*What to work on*.
Repeat the listing exactly. Pictures stay out of your copy.

*Provided data*.
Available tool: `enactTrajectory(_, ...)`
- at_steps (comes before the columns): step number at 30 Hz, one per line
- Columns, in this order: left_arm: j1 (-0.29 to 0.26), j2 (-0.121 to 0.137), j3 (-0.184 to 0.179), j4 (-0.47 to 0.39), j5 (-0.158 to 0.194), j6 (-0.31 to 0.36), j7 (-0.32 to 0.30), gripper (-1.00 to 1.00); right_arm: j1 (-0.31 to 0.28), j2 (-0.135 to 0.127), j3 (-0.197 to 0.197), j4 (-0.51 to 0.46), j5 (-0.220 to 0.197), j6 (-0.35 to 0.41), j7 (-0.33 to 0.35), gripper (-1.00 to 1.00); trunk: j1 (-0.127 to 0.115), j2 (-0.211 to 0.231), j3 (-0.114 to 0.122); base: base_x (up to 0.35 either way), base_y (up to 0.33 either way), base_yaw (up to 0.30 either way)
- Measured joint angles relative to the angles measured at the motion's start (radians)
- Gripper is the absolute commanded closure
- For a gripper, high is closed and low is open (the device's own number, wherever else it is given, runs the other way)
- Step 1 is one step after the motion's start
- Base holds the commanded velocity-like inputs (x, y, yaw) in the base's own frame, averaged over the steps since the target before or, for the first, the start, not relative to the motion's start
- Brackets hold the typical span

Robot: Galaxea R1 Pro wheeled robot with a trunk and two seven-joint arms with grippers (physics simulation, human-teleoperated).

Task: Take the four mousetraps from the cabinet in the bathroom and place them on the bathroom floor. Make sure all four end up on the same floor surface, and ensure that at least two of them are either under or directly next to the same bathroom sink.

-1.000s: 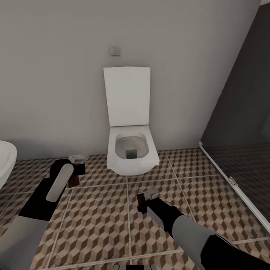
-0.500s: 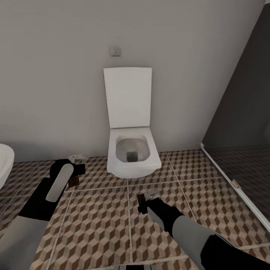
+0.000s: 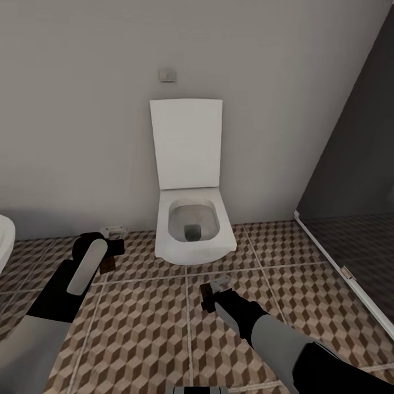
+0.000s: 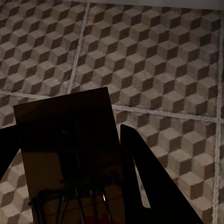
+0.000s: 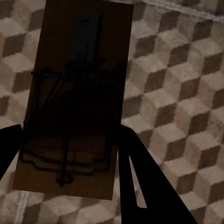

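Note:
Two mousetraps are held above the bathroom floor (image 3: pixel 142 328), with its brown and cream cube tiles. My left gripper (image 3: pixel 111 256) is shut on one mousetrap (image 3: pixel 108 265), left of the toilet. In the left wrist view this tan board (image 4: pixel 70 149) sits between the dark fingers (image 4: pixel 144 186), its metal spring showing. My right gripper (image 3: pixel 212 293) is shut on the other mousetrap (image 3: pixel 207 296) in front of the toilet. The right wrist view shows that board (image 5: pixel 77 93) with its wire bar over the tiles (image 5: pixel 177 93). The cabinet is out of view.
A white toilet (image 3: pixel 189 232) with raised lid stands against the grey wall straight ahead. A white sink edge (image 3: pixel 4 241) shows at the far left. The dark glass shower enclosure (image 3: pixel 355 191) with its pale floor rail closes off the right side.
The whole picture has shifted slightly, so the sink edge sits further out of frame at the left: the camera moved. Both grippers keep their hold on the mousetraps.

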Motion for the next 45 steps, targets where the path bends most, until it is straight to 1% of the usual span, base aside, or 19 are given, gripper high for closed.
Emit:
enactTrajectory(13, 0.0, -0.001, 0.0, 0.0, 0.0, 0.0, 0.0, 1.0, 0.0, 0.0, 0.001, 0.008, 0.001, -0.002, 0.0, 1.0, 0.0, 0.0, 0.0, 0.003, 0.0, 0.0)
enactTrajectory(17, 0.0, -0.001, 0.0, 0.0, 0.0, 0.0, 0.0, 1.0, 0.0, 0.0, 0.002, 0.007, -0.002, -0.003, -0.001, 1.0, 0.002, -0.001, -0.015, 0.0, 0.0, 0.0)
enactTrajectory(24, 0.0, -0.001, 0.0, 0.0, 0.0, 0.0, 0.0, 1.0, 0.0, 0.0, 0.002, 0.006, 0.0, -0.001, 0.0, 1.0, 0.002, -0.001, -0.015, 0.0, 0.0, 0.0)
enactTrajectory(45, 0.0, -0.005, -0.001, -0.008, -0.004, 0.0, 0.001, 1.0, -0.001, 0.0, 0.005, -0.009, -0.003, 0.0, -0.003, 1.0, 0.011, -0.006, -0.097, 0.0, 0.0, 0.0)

*Answer below*.
Available tool: `enactTrajectory(_, ...)`
- at_steps (comes before the columns): step number at 30 Hz, one per line
- Columns, in this order: left_arm: j1 (-0.29 to 0.26), j2 (-0.121 to 0.137), j3 (-0.184 to 0.179), j4 (-0.47 to 0.39), j5 (-0.158 to 0.194), j6 (-0.31 to 0.36), j7 (-0.32 to 0.30), gripper (-1.00 to 1.00); right_arm: j1 (-0.31 to 0.28), j2 (-0.135 to 0.127), j3 (-0.197 to 0.197), j4 (-0.51 to 0.46), j5 (-0.220 to 0.197), j6 (-0.35 to 0.41), j7 (-0.33 to 0.35), gripper (-1.00 to 1.00); trunk: j1 (-0.127 to 0.115), j2 (-0.211 to 0.231), j3 (-0.114 to 0.122); base: base_x (up to 0.35 either way), base_y (up to 0.33 either way), base_yaw (up to 0.30 either way)
- Measured joint angles relative to the angles measured at the motion's start (radians)
- Gripper is the absolute commanded closure
- For a gripper, high is closed and low is open (the device's own number, wherever else it is given, runs the other way)
- Step 1 is one step after the motion's start
- Base holds the commanded velocity-like inputs (x, y, yaw) in the base's own frame, averaged over the steps since the target before or, for the first, the start, not relative to the motion's start
- Brackets hold the typical span

Robot: Galaxea R1 Pro wheeled robot with a trunk and two seven-joint arms with grippers (physics simulation, human-teleoperated).

Task: Take the four mousetraps from the cabinet in the bathroom and place them on the bathroom floor. Make sure all four end up on the same floor surface, and ensure that at least two of them are either under or directly next to the same bathroom sink.

-1.000s: 
-0.500s: 
+0.000s: 
+0.000s: 
+0.000s: 

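Note:
Two mousetraps are held above the bathroom floor (image 3: pixel 142 328), with its brown and cream cube tiles. My left gripper (image 3: pixel 111 256) is shut on one mousetrap (image 3: pixel 108 265), left of the toilet. In the left wrist view this tan board (image 4: pixel 70 149) sits between the dark fingers (image 4: pixel 144 186), its metal spring showing. My right gripper (image 3: pixel 212 293) is shut on the other mousetrap (image 3: pixel 207 296) in front of the toilet. The right wrist view shows that board (image 5: pixel 77 93) with its wire bar over the tiles (image 5: pixel 177 93). The cabinet is out of view.
A white toilet (image 3: pixel 189 232) with raised lid stands against the grey wall straight ahead. A white sink edge (image 3: pixel 4 241) shows at the far left. The dark glass shower enclosure (image 3: pixel 355 191) with its pale floor rail closes off the right side.
The whole picture has shifted slightly, so the sink edge sits further out of frame at the left: the camera moved. Both grippers keep their hold on the mousetraps.
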
Motion for the next 45 steps, targets where the path bends most, until it is straight to 1% of the usual span, base aside, or 19 are given, gripper high for closed.
Emit:
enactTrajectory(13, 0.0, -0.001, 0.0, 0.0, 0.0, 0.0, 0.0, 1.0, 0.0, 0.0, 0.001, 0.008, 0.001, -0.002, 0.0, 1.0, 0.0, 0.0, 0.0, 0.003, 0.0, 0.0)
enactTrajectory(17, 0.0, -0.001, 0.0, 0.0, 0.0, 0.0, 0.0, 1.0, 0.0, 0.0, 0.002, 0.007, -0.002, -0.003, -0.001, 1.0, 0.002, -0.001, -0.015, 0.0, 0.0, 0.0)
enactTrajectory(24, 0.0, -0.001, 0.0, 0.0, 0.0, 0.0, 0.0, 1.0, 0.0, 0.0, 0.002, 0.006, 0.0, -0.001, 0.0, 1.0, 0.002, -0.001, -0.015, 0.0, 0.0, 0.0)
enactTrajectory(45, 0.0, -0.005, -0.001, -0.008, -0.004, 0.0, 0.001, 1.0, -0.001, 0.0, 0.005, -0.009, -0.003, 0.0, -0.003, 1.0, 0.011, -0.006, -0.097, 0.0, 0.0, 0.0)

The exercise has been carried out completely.